Back as an Ontario Hockey League amateur, the 6-foot-1 defenseman flew under the radar at three consecutive NHL drafts from 2002-04. Thirty organizations declined to roll the dice on the Welland, Ontario, native, and 874 men were drafted between those years. Girardi was not one of them. He lacked imposing size, elite speed and eye-catching tools to separate himself from the pack of NHL hopefuls.
General managers around the league probably wish they could turn back time to invest a late-round pick in Girardi. Had any of these executives snatched Girardi in the ninth round, they would have been hailed as a genius for landing an overlooked right-handed blue liner who could devour 26-minute nightly workloads during his peak years.

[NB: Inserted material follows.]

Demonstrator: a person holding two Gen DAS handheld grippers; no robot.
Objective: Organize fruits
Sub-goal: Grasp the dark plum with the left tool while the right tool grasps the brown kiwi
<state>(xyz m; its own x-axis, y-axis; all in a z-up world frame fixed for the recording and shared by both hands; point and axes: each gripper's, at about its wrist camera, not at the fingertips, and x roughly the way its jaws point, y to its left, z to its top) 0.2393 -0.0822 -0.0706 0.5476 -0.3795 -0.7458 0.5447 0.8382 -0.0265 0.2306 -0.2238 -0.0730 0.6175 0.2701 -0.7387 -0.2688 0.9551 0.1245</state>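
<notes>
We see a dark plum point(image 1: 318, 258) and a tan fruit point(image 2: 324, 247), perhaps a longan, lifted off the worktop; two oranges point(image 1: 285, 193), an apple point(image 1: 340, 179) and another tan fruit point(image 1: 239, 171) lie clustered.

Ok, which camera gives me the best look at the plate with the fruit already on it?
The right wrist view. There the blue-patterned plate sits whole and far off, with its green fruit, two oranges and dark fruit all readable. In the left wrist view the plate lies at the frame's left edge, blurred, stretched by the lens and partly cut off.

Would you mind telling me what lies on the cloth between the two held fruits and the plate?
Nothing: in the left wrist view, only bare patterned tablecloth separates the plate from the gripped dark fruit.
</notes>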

Fast forward to present day. Girardi, now an alternate captain, has been maligned by vocal pockets of the Rangers’ fan base and used as a punching bag by analytics experts to prove their points. Advanced statistics have an important place in modern hockey, helping teams, writers and fans connect the dots. What analytics can’t do is paint the total picture. The eye test is equally important. Small, but very critical details provided by scouts cannot be replaced by graphs and charts.
Girardi has made his living for 11 NHL seasons in the gray area that isn’t tabulated in the box score or crunched through fancy stats. Some of the things he does to help the Blueshirts aren’t always highlighted during a broadcast. Like when he takes the right angle to clog a shooting lane, or when he uses proper body positioning and gap control to his advantage, or when he might get away with a sly cross-check while defending his net that throws off the timing of an opponent, or when he gladly absorbs punishment in the corners if it helps his team and wears down the opposition.
After all these years, Girardi still clings to the idea of being the workman who desires to make teammates better. Paired alongside the youthful legs of 22-year-old rookie Brady Skjei, he doesn’t mind playing the role of stay-at-home vet.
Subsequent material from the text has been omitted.